MAP
Debout là d’dans
« En ces temps reculés de notre civilisation en pleine pénurie de bons sons, la France se divise, la France se déchire. C’est alors qu’un jour d’hiver, une bande de tchos gars venus d’une contrée lointaine, du pays des mines de charbon et des pavés boueux, arrive avec un son mystérieux : une musique qu’ils se disent prêts à donner en public, en échange d’un bon repas chaud. Nous voilà donc autour de la table. Au milieu de la bande il y a ces deux énergumènes aux mines patibulaires qui parlent beaucoup, qui parlent trop. Ils parlent de musique populaire et de France profonde alors qu’entre nous, m’ont pas l’air très français ces deux-là. (…) Après un rot gargantuesque, un des voyageurs prononce une incantation barbare : « Hamdoullilah ! ». Que cela pouvait-il bien signifier ? Toujours est-il que suite à cela ils se mirent à jouer. » (‘Il était une fois’)
Formation atypique de la région lilloise, le groupe MAP, pour « Ministère des Affaires Populaires« , comporte cinq membres : HK et Dias (MC’s), Jeoffrey (accordéoniste), Hacène (violoniste) et enfin Axiom au sampler. Debout là d’dans est leur premier album.
« Violon, accordéon, grosse caisse, charley, caisse claire, c’est clair frère, ça va jaser dans les HLM et les chaumières. » (‘Balle Populaire’)
Situé quelque part entre Java et Zebda, le MAP réussit le pari risqué de mêler instruments traditionnels, dont l’accordéon, forcément connoté bal musette pour l’auditeur de rap lambda, et hip-hop. L’efficacité du binôme violon/accordéon est évidente dès la première écoute, bien que l’ensemble puisse tout d’abord surprendre. Mais associés aux rythmiques composées par Axiom, ces deux instruments forment un couple convaincant, s’enchevêtrant avec bonheur au-dessus du quatuor basique basse/caisse claire/grosse caisse/charley.

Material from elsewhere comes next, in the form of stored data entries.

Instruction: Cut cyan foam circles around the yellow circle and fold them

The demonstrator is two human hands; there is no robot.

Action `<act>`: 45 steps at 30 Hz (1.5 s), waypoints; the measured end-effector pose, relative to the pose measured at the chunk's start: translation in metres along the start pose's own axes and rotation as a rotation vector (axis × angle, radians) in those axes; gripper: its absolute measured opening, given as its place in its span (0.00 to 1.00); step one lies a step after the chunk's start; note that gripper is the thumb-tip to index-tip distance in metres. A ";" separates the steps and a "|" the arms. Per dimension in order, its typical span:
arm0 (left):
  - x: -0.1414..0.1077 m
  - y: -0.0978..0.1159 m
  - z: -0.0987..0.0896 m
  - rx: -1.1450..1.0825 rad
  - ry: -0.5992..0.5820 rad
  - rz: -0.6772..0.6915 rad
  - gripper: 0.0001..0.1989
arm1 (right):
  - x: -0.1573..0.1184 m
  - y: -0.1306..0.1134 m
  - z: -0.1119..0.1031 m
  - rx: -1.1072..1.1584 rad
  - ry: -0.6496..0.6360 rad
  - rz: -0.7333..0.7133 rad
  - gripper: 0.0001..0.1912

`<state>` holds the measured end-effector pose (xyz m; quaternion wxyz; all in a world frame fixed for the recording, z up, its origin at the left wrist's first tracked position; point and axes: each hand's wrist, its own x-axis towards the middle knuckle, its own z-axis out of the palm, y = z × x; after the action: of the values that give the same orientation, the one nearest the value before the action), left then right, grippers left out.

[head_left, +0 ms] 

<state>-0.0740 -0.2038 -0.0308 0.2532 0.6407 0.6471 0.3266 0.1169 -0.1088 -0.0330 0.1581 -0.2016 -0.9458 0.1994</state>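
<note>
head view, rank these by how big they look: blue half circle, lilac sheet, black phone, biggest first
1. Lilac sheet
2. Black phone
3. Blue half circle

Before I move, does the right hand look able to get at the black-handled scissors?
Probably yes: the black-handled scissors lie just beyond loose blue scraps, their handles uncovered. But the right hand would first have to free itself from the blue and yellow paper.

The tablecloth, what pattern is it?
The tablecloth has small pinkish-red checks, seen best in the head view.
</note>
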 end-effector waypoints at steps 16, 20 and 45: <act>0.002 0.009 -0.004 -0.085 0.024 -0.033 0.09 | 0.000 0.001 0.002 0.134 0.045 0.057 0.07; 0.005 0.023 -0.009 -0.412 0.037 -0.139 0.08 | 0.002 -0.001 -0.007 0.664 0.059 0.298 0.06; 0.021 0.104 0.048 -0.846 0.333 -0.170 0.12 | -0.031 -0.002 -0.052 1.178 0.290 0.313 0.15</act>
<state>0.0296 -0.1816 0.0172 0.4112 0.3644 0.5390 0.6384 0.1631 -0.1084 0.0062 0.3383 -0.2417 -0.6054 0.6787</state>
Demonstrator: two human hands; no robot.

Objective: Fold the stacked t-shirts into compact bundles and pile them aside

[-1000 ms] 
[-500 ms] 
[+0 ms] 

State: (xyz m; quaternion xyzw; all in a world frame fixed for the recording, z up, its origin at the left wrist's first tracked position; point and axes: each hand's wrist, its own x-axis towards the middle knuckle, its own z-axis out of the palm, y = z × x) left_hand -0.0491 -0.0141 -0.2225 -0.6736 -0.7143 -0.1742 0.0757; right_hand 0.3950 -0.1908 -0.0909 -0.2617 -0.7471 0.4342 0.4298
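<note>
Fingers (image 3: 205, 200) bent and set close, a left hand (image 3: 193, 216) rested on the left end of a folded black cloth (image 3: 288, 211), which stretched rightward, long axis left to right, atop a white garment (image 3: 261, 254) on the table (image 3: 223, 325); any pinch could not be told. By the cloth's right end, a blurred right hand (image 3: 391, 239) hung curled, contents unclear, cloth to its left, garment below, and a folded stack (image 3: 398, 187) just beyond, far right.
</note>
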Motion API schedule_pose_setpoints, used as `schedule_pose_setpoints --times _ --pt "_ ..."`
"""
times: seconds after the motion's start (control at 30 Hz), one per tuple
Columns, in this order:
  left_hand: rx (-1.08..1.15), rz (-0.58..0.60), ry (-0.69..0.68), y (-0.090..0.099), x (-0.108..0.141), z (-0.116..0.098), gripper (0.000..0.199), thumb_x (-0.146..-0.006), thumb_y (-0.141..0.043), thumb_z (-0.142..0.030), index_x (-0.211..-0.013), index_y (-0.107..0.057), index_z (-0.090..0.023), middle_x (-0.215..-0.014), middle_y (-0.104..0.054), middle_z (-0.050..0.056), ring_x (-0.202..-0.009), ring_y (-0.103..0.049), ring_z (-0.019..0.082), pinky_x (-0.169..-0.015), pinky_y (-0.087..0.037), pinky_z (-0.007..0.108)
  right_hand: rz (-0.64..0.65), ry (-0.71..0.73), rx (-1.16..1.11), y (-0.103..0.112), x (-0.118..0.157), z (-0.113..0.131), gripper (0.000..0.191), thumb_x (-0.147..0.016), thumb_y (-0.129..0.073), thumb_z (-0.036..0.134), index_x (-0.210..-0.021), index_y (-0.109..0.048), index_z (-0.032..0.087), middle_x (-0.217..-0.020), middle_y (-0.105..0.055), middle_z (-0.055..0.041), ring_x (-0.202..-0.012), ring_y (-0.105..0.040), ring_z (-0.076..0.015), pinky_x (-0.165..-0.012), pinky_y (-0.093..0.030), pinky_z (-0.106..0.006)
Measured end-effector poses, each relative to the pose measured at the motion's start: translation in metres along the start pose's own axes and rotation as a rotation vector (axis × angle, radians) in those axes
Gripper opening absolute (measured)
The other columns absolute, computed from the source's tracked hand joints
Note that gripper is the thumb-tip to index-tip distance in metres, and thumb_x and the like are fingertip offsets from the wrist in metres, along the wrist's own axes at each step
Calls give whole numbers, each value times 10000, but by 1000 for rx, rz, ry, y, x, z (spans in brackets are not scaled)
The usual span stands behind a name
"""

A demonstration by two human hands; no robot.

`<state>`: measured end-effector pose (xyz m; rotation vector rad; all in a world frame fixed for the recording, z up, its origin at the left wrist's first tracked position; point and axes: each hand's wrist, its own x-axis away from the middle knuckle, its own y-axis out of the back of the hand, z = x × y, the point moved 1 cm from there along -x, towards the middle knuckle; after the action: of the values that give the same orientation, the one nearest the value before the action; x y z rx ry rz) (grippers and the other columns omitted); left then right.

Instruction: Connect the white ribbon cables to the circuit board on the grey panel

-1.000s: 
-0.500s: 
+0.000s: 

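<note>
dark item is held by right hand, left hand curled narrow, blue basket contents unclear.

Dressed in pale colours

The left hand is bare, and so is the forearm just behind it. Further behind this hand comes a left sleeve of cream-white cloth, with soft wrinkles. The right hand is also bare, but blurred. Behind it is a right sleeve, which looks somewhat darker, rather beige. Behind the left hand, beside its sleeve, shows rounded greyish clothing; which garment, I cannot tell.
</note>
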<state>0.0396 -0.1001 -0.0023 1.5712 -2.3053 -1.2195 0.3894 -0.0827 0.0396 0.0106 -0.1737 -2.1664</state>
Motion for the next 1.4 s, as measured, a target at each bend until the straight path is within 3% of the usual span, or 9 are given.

La répétition de ce schéma était périlleuse. Au contraire, loin de lasser, les variations apportées par les musiciens suffisent à rendre chaque titre attrayant, du registre martial de ‘Debout là d’dans’ à la mélancolie arabisante de ‘Manich Mena’, ‘Bagdad by night’ et ‘Sherazade’ en passant par l’ambiance festive « franco-française » de ‘Lillo’ ou ‘Balle Populaire’.
Mêlant cultures nordiste et maghrébine, les textes distinguent là encore le groupe de la plupart des sorties rap français. Utilisation d’un patois qui fera sourire les habitants du Nord comme les auditeurs du reste de la France (mais ce sourire aura-t-il les mêmes causes ?), et expressions arabes sont de mises, pour un résultat plaisant et détonnant. Interrogeant la notion de racines (‘Balle Populaire’, ‘Manich Mena’, ‘Lillo’), parlant musique (‘En haut de l’affiche’, ‘Donnez-nous’) ou de leurs motivations (‘Nos Affaires’), le tout enrobé d’un discours conscient et contestataire marqué par la vie de quartier (‘Avancer’, ‘Je ne suis pas un numéro’, ‘Elle est belle la France’…), les deux emcees développent des thématiques qui peuvent sembler classiques. Mais ils le font avec un talent d’écriture certain, un grand sens de l’humour et une bonne humeur communicative qui permet de prédire une longue vie scénique à cet album.
Debout là d’dans s’avère être un disque frais, surprenant et remarqué, si l’on en croit les prestations du groupe au Printemps de Bourges et dans diverses émissions de radio (Le Fou du Roi sur France Inter) et de télévision (CD’aujourd’hui sur France 2). Si l’aspect drôle et festif frappe à la première écoute, les suivantes permettent de découvrir la richesse textuelle de cet album sympathique et au final beaucoup plus dense qu’il n’y paraît. Dans la veine de la chanson populaire et engagée à la fois, le groupe réussit à créer une ambiance unique et à se forger une identité forte.